Furthermore, the dictionary extract shows that Saratoga is primarily a site for non-commercial activity — a residential community. As in the case of "NORTH POLE for bananas," TMEP §1210.03(a), even consumers who were familiar with the town would not associate it with commercial activities such as the production of computer software. Accordingly, SARATOGA functions as an arbitrary designation in Applicant's mark.
Goods/Place Association. The Examining Attorney also has not established "purchasers would be likely to think that the goods or services originate in the geographic place identified in the mark." In this case, because Applicant's goods do not originate in Saratoga, the typical presumption of a goods/place association is inapplicable. While it is conceivable that computer products will emerge from the garages of any residential community, it is clear that this bare possibility does not establish the requisite goods/place association. See, e.g., In re Venice Maid Co., Inc., 222 U.S.P.Q. 618, 619 (TTAB 1984) ("that Venice is a large Italian city that could, conceivably, be the source of a wide range of goods, including canned foods" such as applicant's canned lasagna and spaghetti, is insufficient to establish a goods-place association; refusal of registration reversed).
The Examining Attorney's evidence does not establish that relevant consumers would draw a goods/place association between Applicant's mark and its goods. The extract from Webster's New Geographical Dictionary does not provide "a 'reasonable basis' for concluding that the public is likely to believe that the mark identifies the place from which the goods originate." TMEP §1210.04. On the contrary, the extract suggests quite the opposite.

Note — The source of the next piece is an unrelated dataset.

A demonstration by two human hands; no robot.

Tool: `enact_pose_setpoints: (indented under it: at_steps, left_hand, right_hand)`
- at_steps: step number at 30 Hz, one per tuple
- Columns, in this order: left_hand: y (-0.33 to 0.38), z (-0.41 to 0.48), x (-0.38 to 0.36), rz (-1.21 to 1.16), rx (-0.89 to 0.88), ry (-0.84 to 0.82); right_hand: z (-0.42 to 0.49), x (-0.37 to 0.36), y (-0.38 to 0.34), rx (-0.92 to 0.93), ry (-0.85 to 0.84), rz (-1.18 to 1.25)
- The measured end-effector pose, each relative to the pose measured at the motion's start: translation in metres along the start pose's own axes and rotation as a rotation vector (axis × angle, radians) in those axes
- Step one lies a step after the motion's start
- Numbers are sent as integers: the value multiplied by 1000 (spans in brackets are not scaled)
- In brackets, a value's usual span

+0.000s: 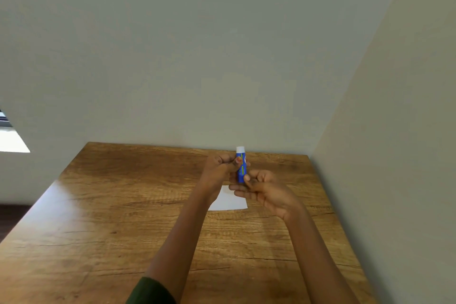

Saratoga is characterized first as a residential community, second as an agricultural region containing one or more wineries, and third as the home of West Valley College. Nothing in the Examining Attorney's evidence suggests that relevant consumers would draw any association between SARATOGA and the computer software industry, let alone Applicant's specific goods. (FN1: By contrast, the Examining Attorney's dictionary extract indicates that Campbell, the site of Applicant's operations, is primarily involved in the business of "electronic equipment." This reference demonstrates that the dictionary's authors were fully cognizant of the electronics industry, and would not have failed to indicate Saratoga's involvement in the industry if that were the case.)
Geographic Origin of the Goods. As noted above, Applicant's goods originate from Campbell and not Saratoga. The Examining Attorney implies that the location of both Saratoga and Campbell in Santa Clara County establishes that SARATOGA is geographically descriptive of both cities. Applicant strongly disagrees. This is not a case in which a place name casts a large shadow over nearby communities, as one might expect in the case of, say, Los Angeles and Torrance, Boston and Cambridge, or San Francisco and Colma. On the contrary, the situation is more akin to that of San Carlos and Menlo Park, or Manassas and Woodbridge.
For all of the foregoing reasons, the Examining Attorney should withdraw the geographic descriptiveness refusal, and pass this application to publication. (FN2: Applicant's mark also is not primarily geographically misdescriptive of Applicant's goods within the meaning of section 2(e)(3) of the Trademark Act for the same reasons. In view the obscurity of the Saratoga name in relation to Applicant's goods, Applicant's mark cannot be deemed deceptive within the meaning of section 2(a) of the Trademark Act §2(a).)